What is expected:
Within the data below, how many lines contain "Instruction"? Reply with the number only.

Input material:
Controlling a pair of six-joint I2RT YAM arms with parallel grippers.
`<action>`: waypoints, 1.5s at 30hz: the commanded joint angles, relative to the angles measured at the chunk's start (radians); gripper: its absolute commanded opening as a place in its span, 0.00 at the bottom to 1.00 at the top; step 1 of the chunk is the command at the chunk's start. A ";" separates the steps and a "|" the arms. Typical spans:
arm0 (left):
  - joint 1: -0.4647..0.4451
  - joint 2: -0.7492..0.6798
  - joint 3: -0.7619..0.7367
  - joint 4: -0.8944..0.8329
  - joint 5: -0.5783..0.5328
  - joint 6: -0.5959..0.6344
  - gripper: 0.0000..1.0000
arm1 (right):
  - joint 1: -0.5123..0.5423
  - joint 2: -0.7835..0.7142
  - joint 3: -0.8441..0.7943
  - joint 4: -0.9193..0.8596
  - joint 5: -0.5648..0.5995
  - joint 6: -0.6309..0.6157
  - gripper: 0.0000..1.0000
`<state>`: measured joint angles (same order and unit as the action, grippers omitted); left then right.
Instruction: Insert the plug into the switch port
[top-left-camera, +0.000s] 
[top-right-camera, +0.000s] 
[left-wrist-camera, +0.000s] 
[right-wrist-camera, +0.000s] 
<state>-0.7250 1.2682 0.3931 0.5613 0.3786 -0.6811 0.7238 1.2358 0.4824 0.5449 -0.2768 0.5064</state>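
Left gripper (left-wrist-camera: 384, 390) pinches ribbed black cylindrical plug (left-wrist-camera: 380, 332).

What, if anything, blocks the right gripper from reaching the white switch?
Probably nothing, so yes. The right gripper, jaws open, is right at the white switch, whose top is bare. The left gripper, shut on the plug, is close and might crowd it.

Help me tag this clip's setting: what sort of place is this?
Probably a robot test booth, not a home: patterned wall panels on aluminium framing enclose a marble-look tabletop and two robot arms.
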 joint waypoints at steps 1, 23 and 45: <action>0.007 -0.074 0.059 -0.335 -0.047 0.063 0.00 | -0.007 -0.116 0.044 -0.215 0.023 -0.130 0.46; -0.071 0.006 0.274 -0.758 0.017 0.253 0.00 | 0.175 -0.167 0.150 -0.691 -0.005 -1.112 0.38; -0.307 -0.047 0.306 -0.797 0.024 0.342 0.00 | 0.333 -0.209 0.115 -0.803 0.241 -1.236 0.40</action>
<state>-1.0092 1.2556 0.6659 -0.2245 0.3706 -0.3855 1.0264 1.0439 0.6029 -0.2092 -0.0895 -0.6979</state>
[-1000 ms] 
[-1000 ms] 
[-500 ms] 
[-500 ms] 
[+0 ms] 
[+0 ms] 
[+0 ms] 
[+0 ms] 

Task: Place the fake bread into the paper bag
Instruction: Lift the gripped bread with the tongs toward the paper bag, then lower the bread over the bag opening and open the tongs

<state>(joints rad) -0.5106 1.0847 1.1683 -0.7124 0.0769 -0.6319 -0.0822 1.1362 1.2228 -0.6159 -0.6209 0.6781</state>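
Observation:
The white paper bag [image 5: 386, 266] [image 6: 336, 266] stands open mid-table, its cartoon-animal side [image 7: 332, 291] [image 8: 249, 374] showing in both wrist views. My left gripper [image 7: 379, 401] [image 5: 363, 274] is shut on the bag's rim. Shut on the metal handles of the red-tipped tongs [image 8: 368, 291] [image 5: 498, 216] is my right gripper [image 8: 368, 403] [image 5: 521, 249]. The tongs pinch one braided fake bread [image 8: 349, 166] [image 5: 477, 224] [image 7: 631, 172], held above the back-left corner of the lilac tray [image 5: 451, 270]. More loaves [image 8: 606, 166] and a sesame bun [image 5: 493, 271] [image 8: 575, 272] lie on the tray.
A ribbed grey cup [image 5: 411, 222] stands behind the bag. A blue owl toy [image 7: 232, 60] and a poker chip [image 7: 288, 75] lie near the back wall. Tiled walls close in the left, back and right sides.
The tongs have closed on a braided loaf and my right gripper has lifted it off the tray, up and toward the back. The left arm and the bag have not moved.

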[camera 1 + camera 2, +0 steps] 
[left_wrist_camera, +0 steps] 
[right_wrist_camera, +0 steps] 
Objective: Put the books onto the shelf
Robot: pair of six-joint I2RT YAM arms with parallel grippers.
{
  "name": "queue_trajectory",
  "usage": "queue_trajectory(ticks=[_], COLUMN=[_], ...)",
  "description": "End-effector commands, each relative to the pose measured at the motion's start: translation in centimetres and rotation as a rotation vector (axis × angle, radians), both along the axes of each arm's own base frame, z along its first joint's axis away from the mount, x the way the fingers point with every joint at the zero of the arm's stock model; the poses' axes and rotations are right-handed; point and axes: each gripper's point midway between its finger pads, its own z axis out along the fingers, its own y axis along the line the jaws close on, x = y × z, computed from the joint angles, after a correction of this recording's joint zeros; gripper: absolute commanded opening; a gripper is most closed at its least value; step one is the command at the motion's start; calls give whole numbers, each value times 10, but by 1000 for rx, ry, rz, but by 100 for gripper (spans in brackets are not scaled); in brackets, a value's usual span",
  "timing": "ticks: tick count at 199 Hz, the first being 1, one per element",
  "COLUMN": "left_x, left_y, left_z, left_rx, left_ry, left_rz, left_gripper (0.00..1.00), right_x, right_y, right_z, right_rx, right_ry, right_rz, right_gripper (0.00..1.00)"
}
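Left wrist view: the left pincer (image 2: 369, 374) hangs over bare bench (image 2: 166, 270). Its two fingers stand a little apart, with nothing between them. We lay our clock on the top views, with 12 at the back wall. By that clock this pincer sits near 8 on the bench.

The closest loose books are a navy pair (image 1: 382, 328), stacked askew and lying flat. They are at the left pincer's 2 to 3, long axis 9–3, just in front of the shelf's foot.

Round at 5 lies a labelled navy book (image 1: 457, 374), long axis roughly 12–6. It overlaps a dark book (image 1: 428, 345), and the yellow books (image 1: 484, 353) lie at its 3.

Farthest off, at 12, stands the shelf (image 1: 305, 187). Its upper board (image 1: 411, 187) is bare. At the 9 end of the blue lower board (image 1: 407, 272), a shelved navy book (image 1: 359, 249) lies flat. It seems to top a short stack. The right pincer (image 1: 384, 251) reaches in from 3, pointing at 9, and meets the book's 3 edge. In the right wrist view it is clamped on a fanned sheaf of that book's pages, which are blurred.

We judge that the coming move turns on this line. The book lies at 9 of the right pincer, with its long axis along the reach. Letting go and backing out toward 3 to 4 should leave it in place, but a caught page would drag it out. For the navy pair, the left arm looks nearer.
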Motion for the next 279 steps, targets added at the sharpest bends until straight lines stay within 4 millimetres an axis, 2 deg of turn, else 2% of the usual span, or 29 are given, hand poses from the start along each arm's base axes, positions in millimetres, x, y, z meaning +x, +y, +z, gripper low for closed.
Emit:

Output of the exercise:
2